**SUPPLIED MATERIAL**
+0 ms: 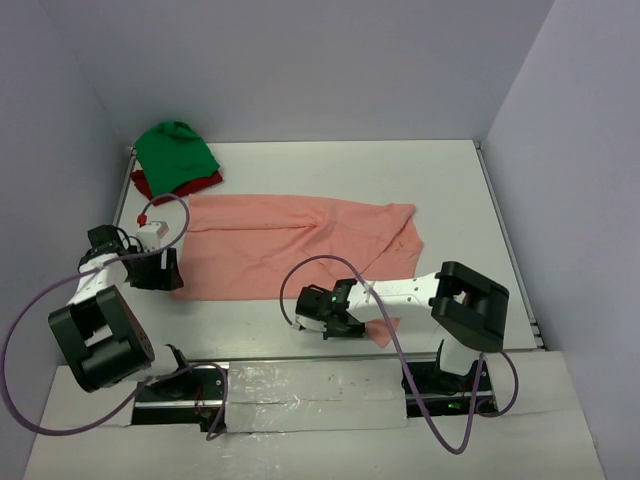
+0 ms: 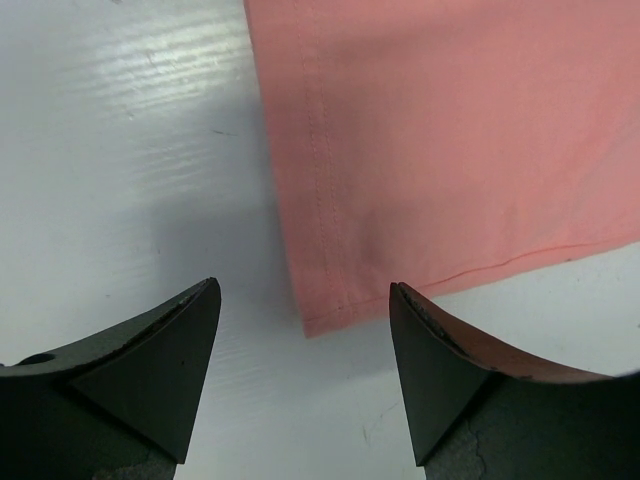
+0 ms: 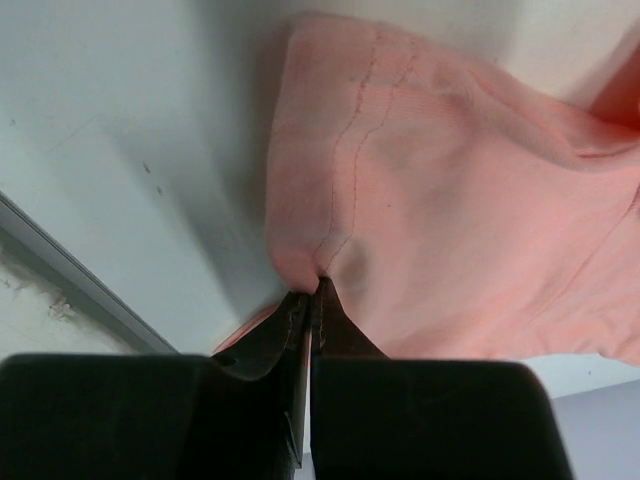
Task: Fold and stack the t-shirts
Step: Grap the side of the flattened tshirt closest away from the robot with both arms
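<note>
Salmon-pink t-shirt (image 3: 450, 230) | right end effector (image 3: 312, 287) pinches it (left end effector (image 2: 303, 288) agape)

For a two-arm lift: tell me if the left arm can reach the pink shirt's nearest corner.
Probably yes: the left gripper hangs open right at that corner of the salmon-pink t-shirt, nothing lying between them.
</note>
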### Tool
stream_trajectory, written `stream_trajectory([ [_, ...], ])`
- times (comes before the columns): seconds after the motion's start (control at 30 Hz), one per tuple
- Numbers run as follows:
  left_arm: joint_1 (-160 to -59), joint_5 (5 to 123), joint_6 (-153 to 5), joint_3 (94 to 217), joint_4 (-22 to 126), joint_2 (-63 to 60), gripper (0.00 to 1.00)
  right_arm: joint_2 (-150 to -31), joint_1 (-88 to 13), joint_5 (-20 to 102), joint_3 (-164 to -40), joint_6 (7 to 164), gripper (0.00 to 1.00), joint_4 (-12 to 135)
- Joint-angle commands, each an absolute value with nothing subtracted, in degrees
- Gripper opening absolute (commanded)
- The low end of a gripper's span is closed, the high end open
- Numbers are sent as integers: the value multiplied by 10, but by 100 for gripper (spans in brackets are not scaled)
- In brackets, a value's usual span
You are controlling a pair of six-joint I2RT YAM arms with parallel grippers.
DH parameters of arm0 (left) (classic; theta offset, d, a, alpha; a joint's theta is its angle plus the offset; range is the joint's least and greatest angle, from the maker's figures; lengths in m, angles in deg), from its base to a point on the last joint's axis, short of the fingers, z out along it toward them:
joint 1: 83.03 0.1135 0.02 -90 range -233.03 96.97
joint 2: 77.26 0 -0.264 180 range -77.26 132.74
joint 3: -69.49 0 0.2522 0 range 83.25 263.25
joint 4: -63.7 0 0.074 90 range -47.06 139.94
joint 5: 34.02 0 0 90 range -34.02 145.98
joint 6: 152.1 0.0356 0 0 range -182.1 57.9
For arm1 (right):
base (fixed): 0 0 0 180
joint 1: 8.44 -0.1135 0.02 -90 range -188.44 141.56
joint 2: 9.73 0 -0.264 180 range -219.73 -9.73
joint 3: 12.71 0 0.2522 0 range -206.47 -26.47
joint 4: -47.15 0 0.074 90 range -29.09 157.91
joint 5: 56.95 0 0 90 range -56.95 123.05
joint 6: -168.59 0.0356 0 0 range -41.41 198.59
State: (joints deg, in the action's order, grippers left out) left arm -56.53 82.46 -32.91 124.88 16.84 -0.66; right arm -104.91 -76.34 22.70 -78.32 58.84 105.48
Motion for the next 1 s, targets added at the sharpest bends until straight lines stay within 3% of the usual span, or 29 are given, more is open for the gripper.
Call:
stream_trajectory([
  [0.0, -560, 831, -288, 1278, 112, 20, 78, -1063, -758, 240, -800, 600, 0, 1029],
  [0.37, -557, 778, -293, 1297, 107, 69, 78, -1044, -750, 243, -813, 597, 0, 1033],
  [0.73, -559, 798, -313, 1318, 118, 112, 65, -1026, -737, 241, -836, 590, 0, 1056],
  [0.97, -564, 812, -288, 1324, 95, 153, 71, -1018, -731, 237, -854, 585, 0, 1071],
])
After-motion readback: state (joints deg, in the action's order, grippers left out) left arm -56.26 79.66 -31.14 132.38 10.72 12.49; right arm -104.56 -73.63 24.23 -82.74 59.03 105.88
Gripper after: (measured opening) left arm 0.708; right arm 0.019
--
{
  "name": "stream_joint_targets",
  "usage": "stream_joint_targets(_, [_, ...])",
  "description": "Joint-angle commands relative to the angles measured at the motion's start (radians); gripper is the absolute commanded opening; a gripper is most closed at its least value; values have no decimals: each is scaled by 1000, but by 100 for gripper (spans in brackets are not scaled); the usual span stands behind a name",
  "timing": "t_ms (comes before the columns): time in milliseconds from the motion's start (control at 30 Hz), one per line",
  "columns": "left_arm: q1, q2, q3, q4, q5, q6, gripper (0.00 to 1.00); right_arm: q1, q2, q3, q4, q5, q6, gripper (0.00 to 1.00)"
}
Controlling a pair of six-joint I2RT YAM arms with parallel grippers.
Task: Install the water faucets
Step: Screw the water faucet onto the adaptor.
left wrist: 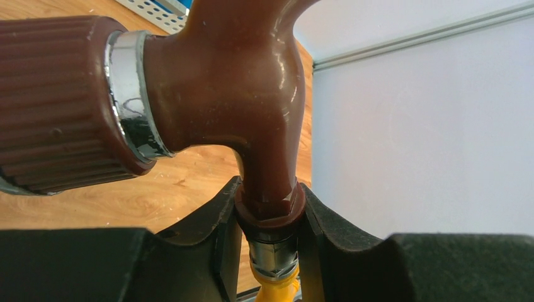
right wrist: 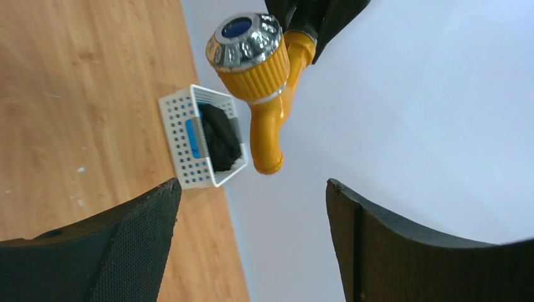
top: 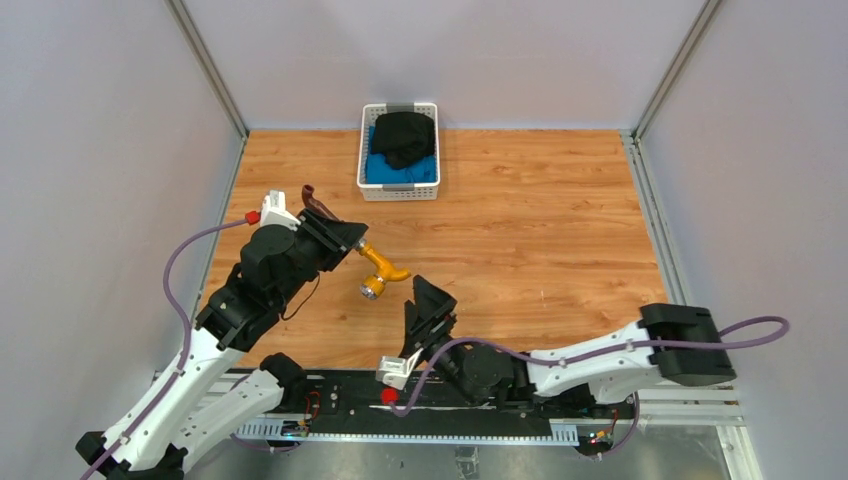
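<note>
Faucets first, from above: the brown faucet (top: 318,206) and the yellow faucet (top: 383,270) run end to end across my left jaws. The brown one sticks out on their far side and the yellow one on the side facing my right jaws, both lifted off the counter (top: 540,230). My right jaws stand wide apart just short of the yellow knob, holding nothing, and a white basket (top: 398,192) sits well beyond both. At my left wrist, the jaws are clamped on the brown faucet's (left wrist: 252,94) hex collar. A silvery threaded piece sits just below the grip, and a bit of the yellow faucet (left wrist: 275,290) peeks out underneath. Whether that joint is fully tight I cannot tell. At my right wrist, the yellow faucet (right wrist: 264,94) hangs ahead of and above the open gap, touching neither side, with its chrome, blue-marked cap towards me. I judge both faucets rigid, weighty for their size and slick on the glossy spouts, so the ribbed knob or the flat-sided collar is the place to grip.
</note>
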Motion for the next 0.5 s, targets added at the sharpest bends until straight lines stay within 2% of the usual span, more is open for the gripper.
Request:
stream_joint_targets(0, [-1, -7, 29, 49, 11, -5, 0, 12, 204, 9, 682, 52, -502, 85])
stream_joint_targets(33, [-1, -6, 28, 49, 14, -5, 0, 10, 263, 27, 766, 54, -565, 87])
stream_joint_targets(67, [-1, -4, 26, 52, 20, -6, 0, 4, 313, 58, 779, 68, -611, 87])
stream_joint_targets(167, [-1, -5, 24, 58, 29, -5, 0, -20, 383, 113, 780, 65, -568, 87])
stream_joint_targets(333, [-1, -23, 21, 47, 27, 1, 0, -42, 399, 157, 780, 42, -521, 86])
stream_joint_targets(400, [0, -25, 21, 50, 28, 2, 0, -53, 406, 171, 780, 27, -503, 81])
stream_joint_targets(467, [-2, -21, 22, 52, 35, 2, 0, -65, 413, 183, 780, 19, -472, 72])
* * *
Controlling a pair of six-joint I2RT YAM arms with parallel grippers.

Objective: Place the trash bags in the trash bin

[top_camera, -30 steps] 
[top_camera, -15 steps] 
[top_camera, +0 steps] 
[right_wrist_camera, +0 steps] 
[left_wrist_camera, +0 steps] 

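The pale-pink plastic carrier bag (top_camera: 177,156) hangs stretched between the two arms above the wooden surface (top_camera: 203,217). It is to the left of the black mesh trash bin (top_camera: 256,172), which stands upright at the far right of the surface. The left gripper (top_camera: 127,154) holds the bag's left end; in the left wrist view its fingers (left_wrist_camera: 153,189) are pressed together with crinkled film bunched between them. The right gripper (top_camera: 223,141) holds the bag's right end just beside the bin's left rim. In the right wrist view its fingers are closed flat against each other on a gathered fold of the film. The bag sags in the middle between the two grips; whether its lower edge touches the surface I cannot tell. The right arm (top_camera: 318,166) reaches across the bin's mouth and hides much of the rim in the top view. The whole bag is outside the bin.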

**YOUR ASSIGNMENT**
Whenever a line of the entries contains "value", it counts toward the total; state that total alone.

**TASK ANSWER**
4